In the pancreas, amyloid was present, especially about the capillaries of the islands. Two localizations will be described more in detail. because they have not so far been recorded in experimental amyloidosis. In the heart, amyloid is not only deposited about the vessels of the myocardium, but it is also found in the leaflets of the valves, mainly in that of the valvula mitralis. Here it is located near the auricular surface as a compact layer, which becomes paler toward the middle of the valve, and it stands out distinctly against the valvular tissue proper (fig. 1).

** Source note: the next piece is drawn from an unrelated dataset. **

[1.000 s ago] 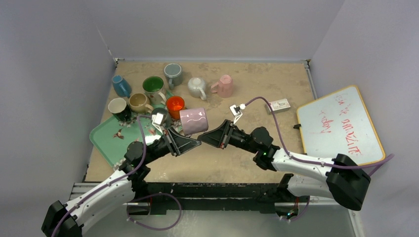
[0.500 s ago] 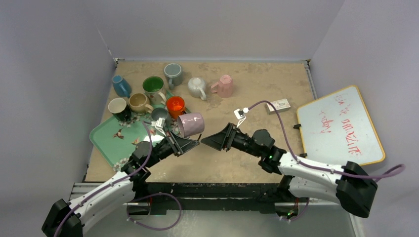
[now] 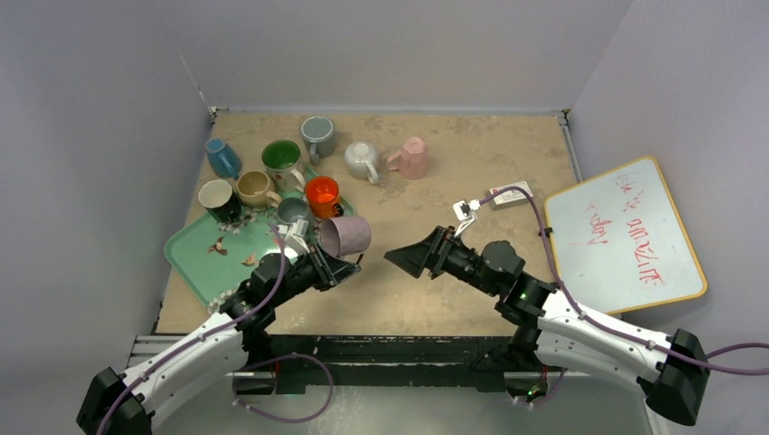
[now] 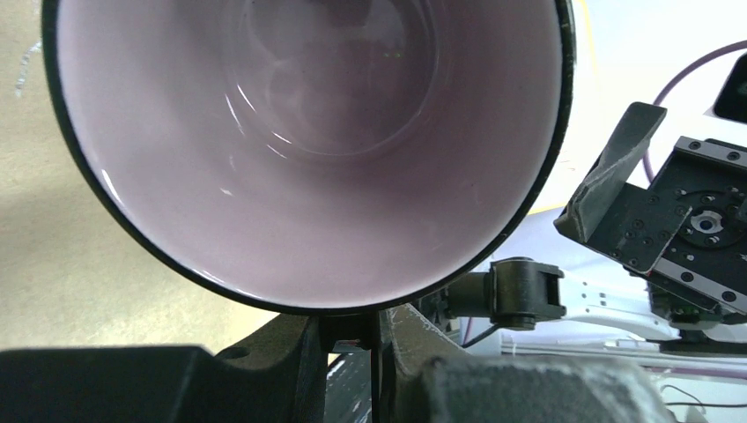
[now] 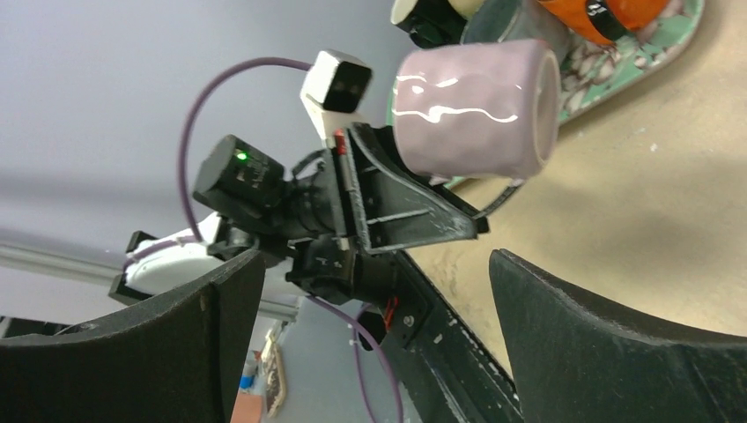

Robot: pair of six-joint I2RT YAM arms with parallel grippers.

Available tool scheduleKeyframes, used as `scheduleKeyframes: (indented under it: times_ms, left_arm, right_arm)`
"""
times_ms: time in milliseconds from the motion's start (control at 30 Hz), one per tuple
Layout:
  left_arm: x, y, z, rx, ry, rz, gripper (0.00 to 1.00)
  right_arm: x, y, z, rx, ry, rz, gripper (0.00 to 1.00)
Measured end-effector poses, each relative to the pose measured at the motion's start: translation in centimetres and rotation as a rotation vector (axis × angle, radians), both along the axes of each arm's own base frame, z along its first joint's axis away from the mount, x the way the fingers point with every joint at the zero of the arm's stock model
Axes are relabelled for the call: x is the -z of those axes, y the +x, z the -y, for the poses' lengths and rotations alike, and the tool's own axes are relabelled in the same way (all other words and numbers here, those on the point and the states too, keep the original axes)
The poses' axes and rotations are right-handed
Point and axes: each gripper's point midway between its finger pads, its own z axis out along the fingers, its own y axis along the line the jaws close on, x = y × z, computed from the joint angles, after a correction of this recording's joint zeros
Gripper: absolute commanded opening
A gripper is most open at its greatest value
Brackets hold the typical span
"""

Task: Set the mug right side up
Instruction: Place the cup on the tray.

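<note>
Watching the top view, I see the right gripper point(image 3: 405, 261) has backed off toward the right of centre. Its jaws are spread wide and hold nothing, and it sits well apart from the mug point(image 3: 345, 235) it flanked a second ago. The left gripper point(image 3: 334, 265) alone carries the mug now, clenched on the rim at the bottom of its wrist view, where I look straight into the lilac inside. The mug hangs left of centre, lifted off the table point(image 3: 426, 308) beside the tray point(image 3: 192, 260) corner. It is tipped on its side, mouth toward the left wrist. So the handover looks finished to me. I judge the rest of the turn, and the setting down upright, falls to the left arm.
</note>
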Motion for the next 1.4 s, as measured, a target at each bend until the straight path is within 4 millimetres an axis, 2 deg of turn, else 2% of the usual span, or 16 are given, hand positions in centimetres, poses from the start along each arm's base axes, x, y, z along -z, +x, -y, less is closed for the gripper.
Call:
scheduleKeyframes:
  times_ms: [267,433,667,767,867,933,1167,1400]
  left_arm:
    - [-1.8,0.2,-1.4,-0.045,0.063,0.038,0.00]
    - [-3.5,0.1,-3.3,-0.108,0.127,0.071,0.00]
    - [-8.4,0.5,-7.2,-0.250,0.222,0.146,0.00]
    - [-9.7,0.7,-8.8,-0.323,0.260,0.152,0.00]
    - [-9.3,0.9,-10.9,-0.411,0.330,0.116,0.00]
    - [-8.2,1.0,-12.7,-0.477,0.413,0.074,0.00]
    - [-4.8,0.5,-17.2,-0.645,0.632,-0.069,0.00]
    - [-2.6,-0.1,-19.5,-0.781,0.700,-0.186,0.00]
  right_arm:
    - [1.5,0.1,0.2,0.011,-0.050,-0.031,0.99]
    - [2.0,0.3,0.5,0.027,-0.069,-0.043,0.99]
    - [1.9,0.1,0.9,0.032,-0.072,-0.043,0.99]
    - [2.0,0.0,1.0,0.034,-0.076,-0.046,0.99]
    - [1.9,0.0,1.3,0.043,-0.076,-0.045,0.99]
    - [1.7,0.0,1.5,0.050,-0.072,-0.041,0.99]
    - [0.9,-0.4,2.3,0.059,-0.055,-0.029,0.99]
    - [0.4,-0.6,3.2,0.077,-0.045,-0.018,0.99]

In the ovaries, amyloid is observed in the walls of the vessels, and in the corpora lutea. The deposits are so extensive that the corpora lutea appear as circumscribed amyloid tumors (fig. 2). The lutein cells are shrunken, contain little lipoid, and their nuclei are pyknotic.


The amyloid produced by protein injections gives the microchemical reactions typical of this substance. It is necessary, however, for the fresh tissues to be fixed with 85 per cent. alcohol. It has often been stated that in experimental amyloidosis the metachromasia with gentian or methyl-violet is the only reaction which is distinct, the characteristic coloring with iodin or iodin sulphuric acid being absent, or much less pronounced (Bailey). The freshly deposited amyloid, in particular, is said to react only with the anilin dyes (Schmidt,(7) Davidsohn, and others).

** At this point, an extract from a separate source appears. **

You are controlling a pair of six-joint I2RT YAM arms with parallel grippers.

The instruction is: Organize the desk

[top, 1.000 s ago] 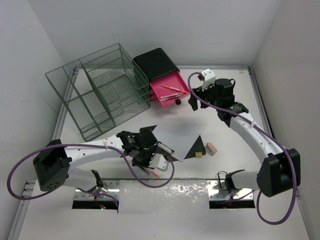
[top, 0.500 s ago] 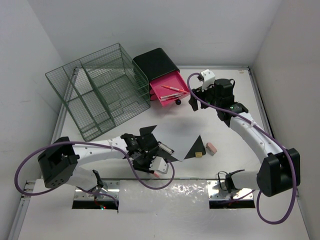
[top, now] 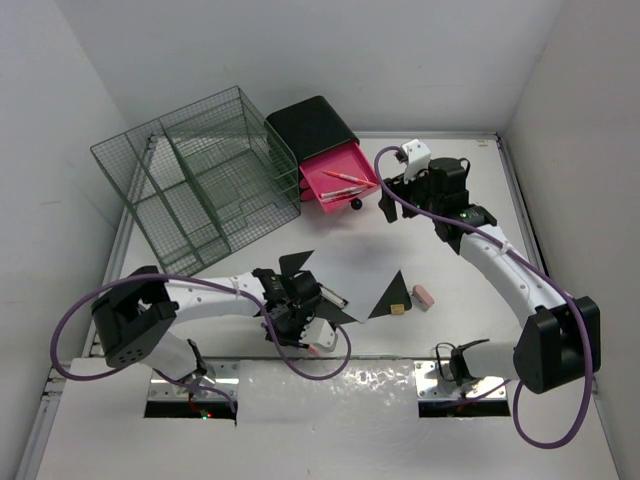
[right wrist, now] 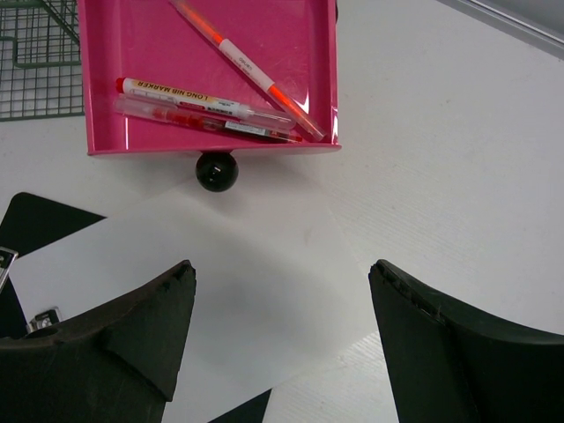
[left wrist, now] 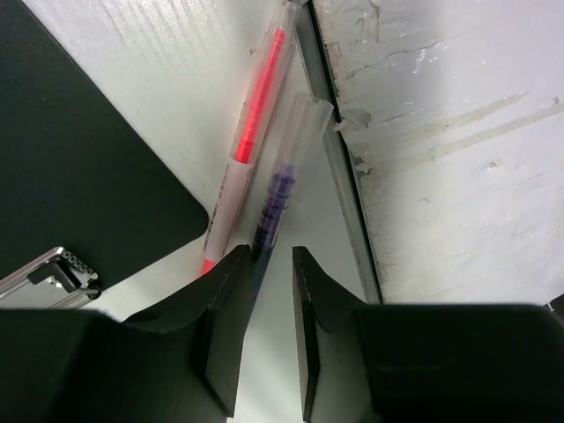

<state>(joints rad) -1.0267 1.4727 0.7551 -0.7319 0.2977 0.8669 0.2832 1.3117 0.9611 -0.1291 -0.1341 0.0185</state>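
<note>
On the white desk (top: pixel 400 340), a purple pen (left wrist: pixel 280 181) and a red pen (left wrist: pixel 256 115) lie side by side along the near edge rail (left wrist: pixel 339 176). My left gripper (left wrist: pixel 271 256) (top: pixel 312 335) is low over them. Its jaws stand narrowly apart at the purple pen's lower end. The pen rests against the left finger, and a strip of desk shows beside the right finger. My right gripper (right wrist: pixel 282 273) (top: pixel 385 205) hangs wide open and empty over a white paper sheet (right wrist: pixel 220 291), just short of the open pink drawer (right wrist: pixel 150 44).
The pink drawer holds several pens and has a black knob (right wrist: pixel 216 170); its black box (top: pixel 312 125) stands at the back beside a green wire rack (top: pixel 195 180). A black clipboard (left wrist: pixel 79 159) lies left of the pens. A pink eraser (top: pixel 423 296) and a small brown cube (top: pixel 398 308) lie centre-right.
My left arm has swung so its gripper crept slightly right toward the near edge rail. The right arm has not moved.
</note>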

In the experiments with nutrose and serum, the first traces of amyloid give a reaction with iodin at a time when the metachromatic coloration with methyl-violet is still hardly visible. The amyloid, when treated with iodin, has, however, a different color than the amyloid in the human tissues. It stained pink, and this color persisted and never turned mahogany brown, which is typical of the human amyloid. The addition of sulphuric acid changed the pink color to grayish blue or a pale green.

In the sections stained with methyl-violet the amyloid appeared bright purple. When methyl-green was used, it stained reddish violet.

With Congo-red (Bennhold(8)), the amyloid took up only a pale pink, and the brilliant red of the human amyloid was never observed.

The crystalline structure of the amyloid that Kuczynski describes is characteristic. Crystal-like bristles of amyloid were first observed by Maximow(9) in the horse liver. Domagk(10) found needles of amyloid in the liver of mice that had received large amounts of bacteria cultures. Similar observations were made in mice with tumors (Kuczynski). In other animals and in human beings the amyloid does not show this morphology.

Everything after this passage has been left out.